The 2009 Manual restates many principles equally applicable to private surveys (whether or not PLSS) and federal authority surveys. å¤3-137 in part states: "The law presupposes the fact taught by experience that measurements of lands cannot be repeated with absolute precision and that the work of no two surveyors will exactly agree... A decision to set aside previously fixed local survey legal subdivision corners must be supported by evidence that goes beyond mere demonstration of technical error."
Your calculated position differs from the last guy's monument. If the difference is 0.04', most of us accept it without further consideration, but what if the difference is 0.4', 4', or 40'? For many, the magnitude of that difference may be the sole basis for their decision to accept or call it off. The truth is, you don't yet know enough to be certain that you are looking at mere technical error or something else.
Within a certain magnitude, which varies depending upon specific circumstances, the reason for the difference doesn't matter and almost certainly is some manner of minor technical error, so we're comfortable accepting the monument as the corner. Beyond that (and it varies by individual) surveyors begin to feel queasy about accepting an existing monument. If it's a fence post, some begin to hyperventilate. There are those so resolute in their opinion that "a fence post is not a proper survey monument" that they won't give it a second thought. Likewise, beyond a certain magnitude, many will presume it is prima facie that the previous surveyor made a blunder or did not follow proper procedures.

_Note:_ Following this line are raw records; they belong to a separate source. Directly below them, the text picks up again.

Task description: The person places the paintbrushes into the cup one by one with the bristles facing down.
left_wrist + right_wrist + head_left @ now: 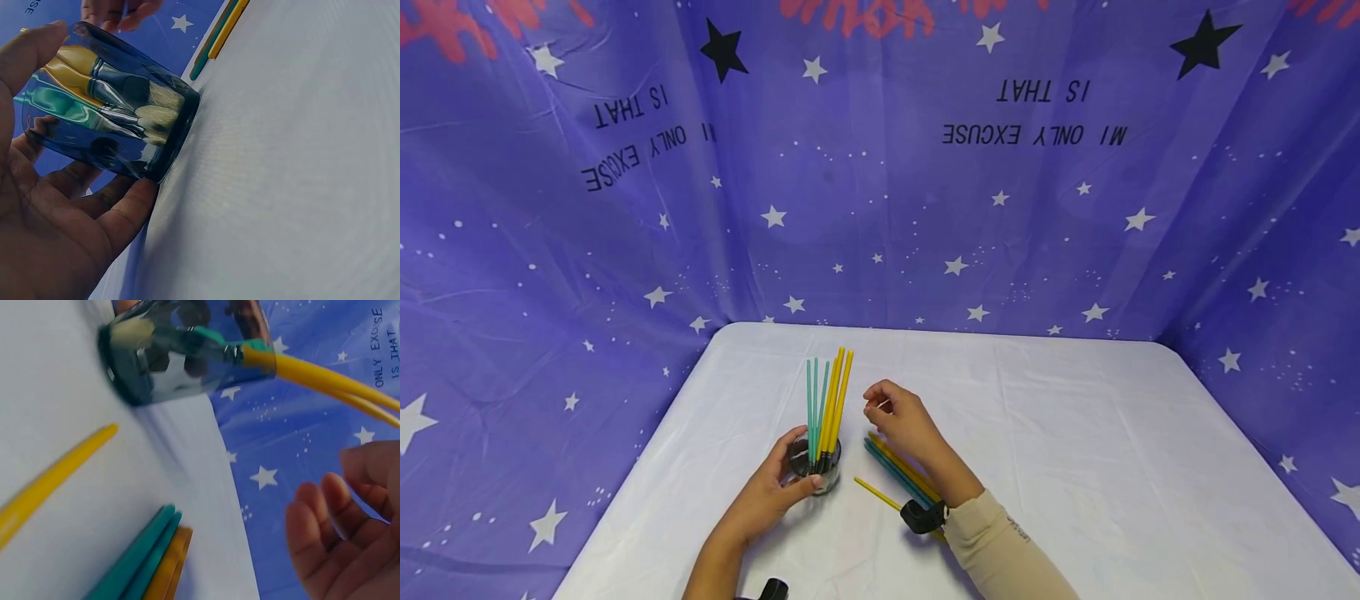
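Observation:
My left hand [766, 493] holds a clear, dark-tinted glass [831, 480] on the table, thumb on one side and fingers round the other. Inside stand several paintbrushes, bristles down, with yellow handles [844, 392] and thinner teal handles [809, 400] leaning out over the rim. Through the glass wall, the left wrist view shows their pale bristles [156, 119] near the bottom. To the right of the glass, my right hand [904, 419] hovers with loosely bent fingers and nothing between them. Below it lie teal handles [891, 471] and yellow ones, partly hidden by my wrist.
A single yellow handle [877, 493] lies apart, nearer the glass. The white-covered table [1075, 467] extends to the right. Purple star-printed cloth [880, 183] hangs behind the table and along both sides.

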Demonstrator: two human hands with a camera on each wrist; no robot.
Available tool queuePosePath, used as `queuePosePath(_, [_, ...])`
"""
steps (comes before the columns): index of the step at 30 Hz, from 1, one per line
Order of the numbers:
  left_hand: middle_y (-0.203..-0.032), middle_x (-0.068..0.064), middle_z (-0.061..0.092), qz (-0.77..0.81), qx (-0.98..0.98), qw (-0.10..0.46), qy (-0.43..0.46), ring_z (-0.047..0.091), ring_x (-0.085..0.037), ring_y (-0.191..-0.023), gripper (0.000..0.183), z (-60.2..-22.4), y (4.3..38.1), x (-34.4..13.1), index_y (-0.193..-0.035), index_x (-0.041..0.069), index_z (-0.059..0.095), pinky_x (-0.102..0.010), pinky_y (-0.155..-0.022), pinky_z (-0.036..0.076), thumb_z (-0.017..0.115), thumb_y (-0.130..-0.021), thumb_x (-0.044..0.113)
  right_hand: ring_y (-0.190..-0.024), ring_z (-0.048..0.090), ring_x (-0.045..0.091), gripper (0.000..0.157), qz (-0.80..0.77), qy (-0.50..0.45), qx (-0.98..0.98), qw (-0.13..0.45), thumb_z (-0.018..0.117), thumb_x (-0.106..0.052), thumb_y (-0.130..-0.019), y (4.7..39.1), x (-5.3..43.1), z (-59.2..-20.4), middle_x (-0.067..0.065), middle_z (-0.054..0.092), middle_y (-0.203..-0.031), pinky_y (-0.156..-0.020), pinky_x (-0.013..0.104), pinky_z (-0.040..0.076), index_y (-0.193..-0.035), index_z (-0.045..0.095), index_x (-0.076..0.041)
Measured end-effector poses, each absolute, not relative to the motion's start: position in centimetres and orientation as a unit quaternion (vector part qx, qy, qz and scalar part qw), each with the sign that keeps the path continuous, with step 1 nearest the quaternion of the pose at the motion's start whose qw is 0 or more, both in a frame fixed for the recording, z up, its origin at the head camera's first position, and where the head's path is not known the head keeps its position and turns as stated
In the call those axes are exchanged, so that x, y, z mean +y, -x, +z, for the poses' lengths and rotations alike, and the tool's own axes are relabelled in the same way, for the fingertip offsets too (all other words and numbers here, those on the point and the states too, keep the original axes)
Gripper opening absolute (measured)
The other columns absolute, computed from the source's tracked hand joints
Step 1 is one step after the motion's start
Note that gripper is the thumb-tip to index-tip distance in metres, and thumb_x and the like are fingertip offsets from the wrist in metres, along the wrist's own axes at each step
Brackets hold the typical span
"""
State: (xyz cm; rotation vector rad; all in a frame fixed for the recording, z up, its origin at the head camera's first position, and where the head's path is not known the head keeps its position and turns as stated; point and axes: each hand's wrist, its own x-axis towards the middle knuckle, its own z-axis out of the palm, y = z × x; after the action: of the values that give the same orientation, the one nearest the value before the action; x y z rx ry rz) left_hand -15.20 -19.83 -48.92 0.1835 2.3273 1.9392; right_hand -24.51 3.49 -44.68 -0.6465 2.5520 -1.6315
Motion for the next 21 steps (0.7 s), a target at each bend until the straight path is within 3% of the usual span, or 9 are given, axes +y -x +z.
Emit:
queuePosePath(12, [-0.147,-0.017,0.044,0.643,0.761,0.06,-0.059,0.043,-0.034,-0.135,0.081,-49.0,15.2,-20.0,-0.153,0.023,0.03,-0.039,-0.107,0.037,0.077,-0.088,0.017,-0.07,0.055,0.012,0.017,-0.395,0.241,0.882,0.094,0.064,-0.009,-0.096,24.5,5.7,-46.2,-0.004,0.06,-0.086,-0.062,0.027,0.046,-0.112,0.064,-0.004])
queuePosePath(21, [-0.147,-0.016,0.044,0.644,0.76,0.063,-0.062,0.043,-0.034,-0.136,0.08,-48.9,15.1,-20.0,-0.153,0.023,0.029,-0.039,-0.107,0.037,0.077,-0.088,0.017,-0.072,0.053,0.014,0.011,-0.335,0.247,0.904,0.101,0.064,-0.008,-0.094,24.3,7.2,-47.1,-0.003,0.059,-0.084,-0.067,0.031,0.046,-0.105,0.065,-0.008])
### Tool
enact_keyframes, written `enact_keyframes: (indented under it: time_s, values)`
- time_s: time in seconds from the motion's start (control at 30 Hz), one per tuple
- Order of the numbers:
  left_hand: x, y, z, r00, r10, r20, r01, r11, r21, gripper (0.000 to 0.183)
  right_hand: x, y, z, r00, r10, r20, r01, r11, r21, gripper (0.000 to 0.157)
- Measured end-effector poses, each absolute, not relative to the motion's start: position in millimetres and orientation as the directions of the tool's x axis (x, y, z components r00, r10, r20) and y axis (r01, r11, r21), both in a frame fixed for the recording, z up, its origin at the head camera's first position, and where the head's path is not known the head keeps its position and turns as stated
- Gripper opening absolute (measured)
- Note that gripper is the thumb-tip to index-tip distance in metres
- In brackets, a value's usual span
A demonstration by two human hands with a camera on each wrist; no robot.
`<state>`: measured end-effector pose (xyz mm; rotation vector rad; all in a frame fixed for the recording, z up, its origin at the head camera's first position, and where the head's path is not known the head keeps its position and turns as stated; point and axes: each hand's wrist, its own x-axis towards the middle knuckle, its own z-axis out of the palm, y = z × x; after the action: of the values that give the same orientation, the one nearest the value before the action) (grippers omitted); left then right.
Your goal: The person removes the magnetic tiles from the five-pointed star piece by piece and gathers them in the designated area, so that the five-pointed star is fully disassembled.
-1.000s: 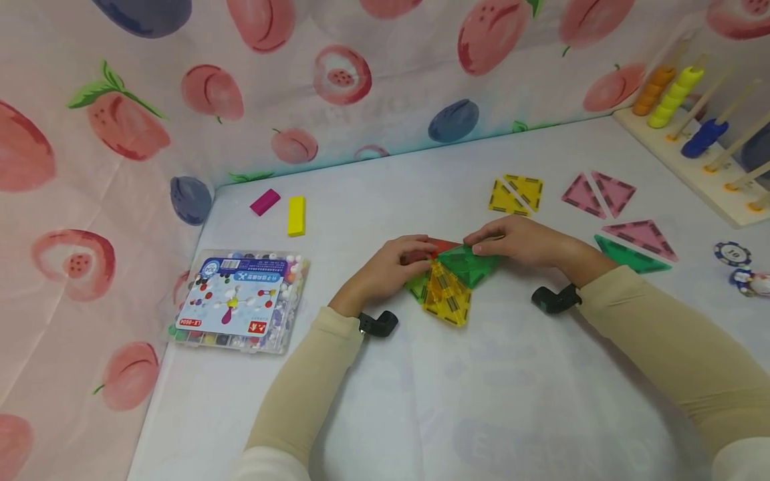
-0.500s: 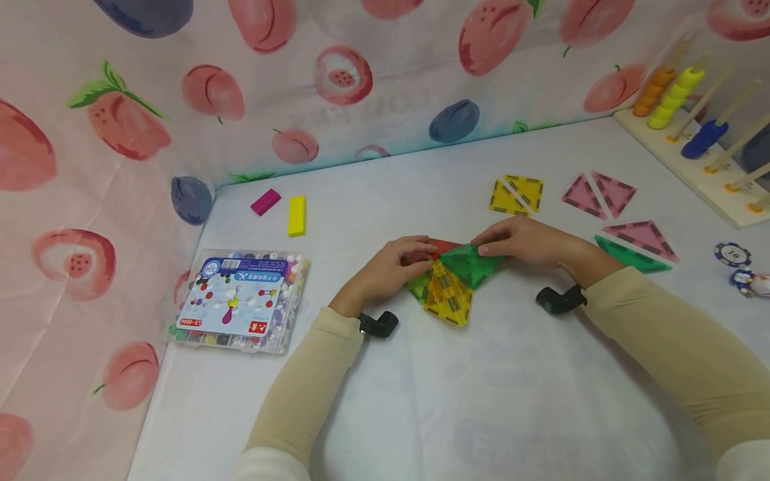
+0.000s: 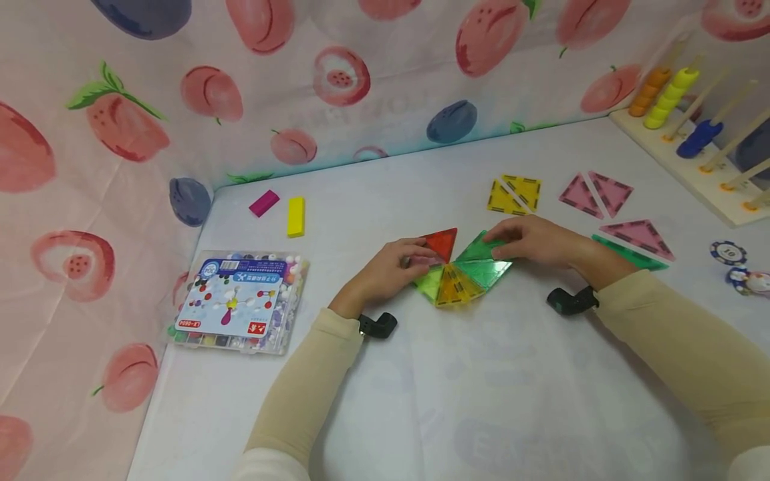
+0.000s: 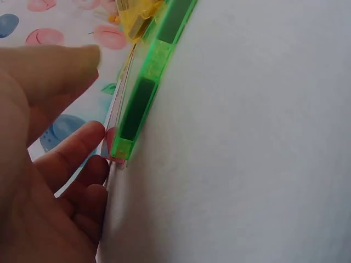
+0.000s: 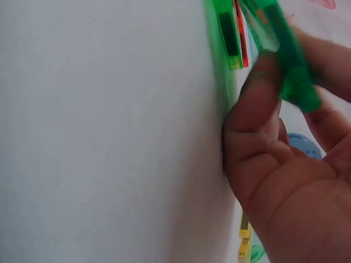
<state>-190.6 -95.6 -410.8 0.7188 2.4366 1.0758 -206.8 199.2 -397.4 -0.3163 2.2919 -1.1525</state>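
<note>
In the head view several see-through magnetic tiles form a fan in front of me. My right hand (image 3: 529,242) pinches a green triangle tile (image 3: 480,248), held tilted above the table in the right wrist view. A second green tile (image 3: 488,272) lies just below it. My left hand (image 3: 391,268) rests at the fan's left side, its fingers touching a pink tile (image 4: 111,143) beside a light green tile (image 3: 430,284). Between the two sides sit a yellow tile (image 3: 458,287) at the bottom and a red triangle tile (image 3: 442,244) at the top.
Loose yellow triangles (image 3: 522,194), pink triangles (image 3: 640,237) and a green tile (image 3: 628,252) lie to the right. A boxed bead set (image 3: 231,300) and two small blocks (image 3: 295,216) are at left. A bead rack (image 3: 680,133) and a chip (image 3: 728,253) stand farther right.
My right hand has moved slightly right with the green tile. The tiles have spread: a gap shows between red and green, and the yellow part has become shorter. The left hand stays put.
</note>
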Motion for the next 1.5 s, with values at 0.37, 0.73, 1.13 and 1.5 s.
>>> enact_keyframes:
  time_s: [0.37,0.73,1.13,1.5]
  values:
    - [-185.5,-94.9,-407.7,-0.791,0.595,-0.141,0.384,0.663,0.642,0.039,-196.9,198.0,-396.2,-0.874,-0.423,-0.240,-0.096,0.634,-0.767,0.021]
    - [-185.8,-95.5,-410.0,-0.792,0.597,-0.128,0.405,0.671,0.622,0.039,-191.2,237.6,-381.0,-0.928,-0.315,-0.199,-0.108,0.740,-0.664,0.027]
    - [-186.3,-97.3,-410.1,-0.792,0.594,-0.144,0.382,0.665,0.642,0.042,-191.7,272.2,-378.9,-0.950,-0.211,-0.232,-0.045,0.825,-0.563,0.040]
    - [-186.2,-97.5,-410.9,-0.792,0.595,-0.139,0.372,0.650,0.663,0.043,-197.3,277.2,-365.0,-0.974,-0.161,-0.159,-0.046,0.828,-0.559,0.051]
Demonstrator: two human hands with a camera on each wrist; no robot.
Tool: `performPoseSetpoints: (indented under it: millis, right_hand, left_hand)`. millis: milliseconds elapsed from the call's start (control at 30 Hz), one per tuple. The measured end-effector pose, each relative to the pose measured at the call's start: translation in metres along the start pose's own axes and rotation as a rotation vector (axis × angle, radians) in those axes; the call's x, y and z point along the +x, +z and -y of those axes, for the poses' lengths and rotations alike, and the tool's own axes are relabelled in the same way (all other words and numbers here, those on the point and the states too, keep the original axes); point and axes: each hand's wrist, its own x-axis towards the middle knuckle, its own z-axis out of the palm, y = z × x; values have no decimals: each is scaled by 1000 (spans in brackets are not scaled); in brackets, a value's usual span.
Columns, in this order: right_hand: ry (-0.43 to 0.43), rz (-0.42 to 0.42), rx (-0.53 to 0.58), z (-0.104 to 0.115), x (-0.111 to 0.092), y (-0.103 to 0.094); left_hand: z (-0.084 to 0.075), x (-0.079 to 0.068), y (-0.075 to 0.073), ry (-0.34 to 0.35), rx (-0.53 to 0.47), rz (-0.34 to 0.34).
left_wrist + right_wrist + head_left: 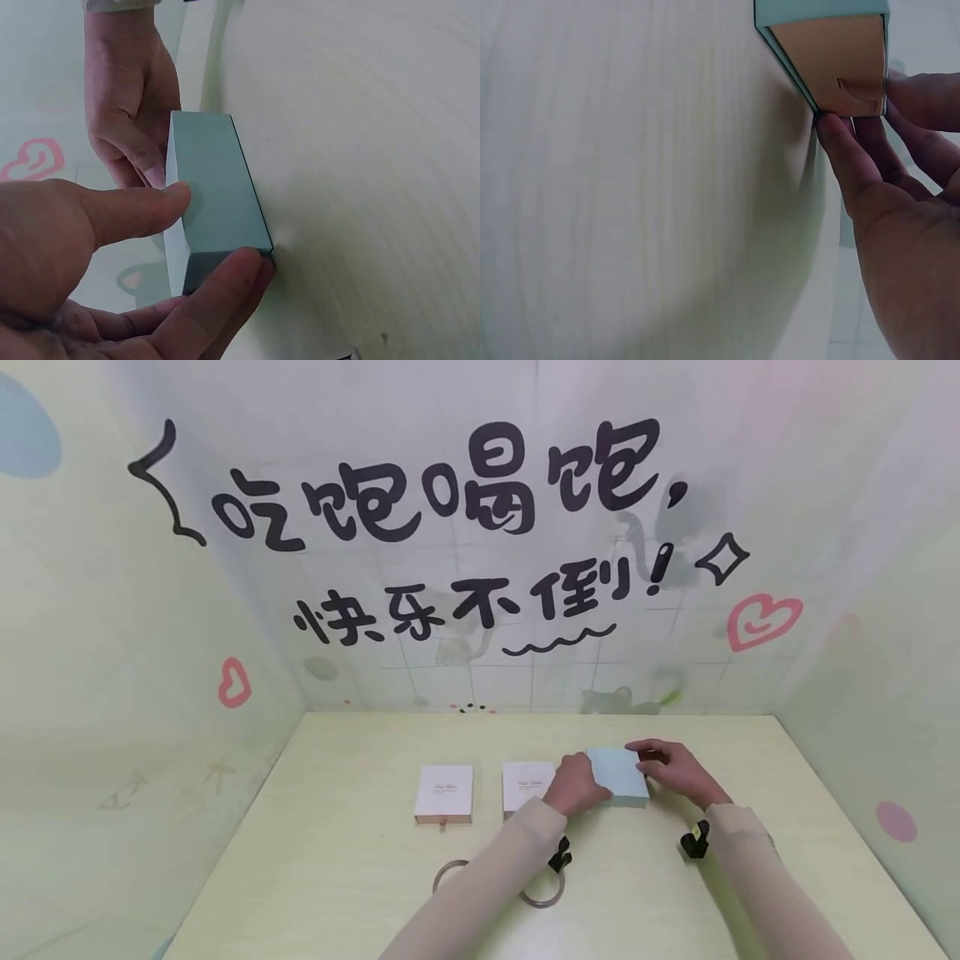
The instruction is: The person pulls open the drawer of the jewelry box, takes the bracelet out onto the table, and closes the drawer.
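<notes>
A light blue drawer-style box (619, 774) is between both hands, right of the table's middle. My left hand (576, 785) grips its left end, thumb on one narrow side and fingers bent round the corner, as the left wrist view shows on the box (214, 180). At the right end, my right hand (678, 768) holds the box by its edges with thumb and fingers. Seen from the right wrist, that end of the box (832, 60) has a tan drawer face with a small pull tab. Whether its underside touches the table cannot be told.
Two white boxes with small print, a left one (444, 789) and a right one (527, 777), lie left of the hands; the left forearm partly covers the right one. Nearer the front, a ring-shaped band (546, 902) shows beside the left sleeve (487, 885). Printed cloth walls surround the table (315, 843).
</notes>
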Motion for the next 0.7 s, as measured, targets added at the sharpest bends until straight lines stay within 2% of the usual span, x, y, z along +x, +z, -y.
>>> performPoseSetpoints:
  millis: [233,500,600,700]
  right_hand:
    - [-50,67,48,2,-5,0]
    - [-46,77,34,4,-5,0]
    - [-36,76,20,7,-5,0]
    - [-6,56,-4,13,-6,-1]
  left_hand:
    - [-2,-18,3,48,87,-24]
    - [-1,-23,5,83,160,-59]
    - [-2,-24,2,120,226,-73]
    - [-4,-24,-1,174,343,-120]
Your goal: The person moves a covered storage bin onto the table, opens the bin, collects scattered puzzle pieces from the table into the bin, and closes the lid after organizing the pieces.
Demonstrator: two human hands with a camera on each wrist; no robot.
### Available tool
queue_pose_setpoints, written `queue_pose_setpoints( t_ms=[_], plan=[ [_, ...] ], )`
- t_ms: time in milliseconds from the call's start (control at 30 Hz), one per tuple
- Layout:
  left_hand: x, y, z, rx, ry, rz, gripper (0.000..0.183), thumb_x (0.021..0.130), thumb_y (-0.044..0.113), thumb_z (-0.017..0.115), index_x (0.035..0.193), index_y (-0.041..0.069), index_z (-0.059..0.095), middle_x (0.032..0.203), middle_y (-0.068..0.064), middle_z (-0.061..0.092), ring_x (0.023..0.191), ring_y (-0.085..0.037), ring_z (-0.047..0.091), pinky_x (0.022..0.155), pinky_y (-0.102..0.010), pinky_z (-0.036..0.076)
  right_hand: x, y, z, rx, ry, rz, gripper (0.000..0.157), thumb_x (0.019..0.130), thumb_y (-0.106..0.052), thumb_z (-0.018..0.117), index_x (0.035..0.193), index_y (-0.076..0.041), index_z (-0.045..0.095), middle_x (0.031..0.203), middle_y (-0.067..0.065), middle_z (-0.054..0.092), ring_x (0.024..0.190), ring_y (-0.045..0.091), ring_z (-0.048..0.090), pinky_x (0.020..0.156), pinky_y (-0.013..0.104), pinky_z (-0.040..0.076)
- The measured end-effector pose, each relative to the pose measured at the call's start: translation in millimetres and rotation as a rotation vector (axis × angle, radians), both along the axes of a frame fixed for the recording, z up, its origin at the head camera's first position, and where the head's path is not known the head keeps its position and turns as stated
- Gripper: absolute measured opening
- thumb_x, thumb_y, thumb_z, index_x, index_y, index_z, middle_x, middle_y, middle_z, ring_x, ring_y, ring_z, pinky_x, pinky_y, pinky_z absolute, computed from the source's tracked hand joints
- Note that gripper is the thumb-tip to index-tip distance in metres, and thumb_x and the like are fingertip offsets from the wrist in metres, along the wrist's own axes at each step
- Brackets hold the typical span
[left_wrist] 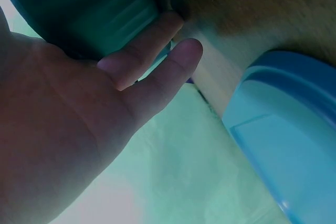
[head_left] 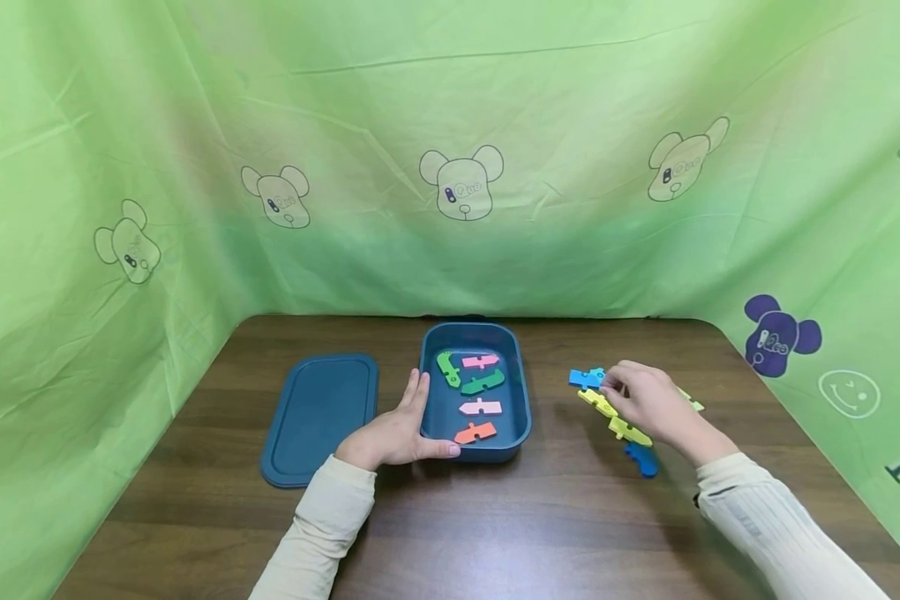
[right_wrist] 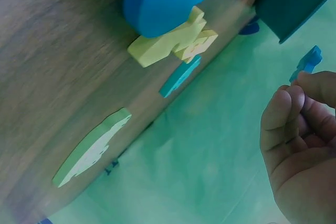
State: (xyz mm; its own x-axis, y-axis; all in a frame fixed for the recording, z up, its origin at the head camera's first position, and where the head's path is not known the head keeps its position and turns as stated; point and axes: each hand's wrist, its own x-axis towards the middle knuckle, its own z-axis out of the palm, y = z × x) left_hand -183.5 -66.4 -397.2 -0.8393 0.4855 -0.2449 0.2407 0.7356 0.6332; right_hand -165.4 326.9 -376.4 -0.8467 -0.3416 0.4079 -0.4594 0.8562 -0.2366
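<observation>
My left hand (head_left: pixel 396 429) rests against the left side of a dark blue box (head_left: pixel 526 400), its fingers straight along the wall and its thumb on the front rim. In the box lie flat notched pieces: a light green piece (head_left: pixel 447 368), a dark green one (head_left: pixel 483 382), two pink ones (head_left: pixel 481 407) and an orange one (head_left: pixel 476 432). Right of the box, my right hand (head_left: pixel 648 404) pinches a small blue notched piece (right_wrist: pixel 307 64) between thumb and fingertips, off the table. Below it lie two yellow pieces (head_left: pixel 630 432), a light blue piece (right_wrist: pixel 180 76) and a darker blue piece (head_left: pixel 642 459).
A dark blue lid (head_left: pixel 321 421) lies flat on the brown wooden table (head_left: pixel 450 533), left of the box. A pale green piece (right_wrist: pixel 92 148) lies beyond my right hand, partly hidden by it in the head view. Green cloth (head_left: pixel 457 267) hangs behind the table and along its sides.
</observation>
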Motion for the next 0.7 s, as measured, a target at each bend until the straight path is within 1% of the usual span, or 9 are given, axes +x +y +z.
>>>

In fact, magnitude itself rarely matters. It may be indicative of other considerations, but alone is not a deciding factor whether to accept or reject a monument. Courts consider magnitude only when indicative of gross error. Gross error is defined very differently by courts and surveyors. Courts consider gross error to be on the scale of 1/3 to 1/2 (and sometimes more) of the area reported to be within a tract of described or surveyed land. The error must be so great that the resultant parcel bears little or no resemblance to that of a description or reported in a prior survey. A surveyor discovers an error of 1' in a 100' and declares it unacceptable and either a case of exceedingly poor measurement practices, or a blunder. It's the courts opinion that matters.
Anything less than gross error, unless it has further explanation is a mere demonstration of technical error.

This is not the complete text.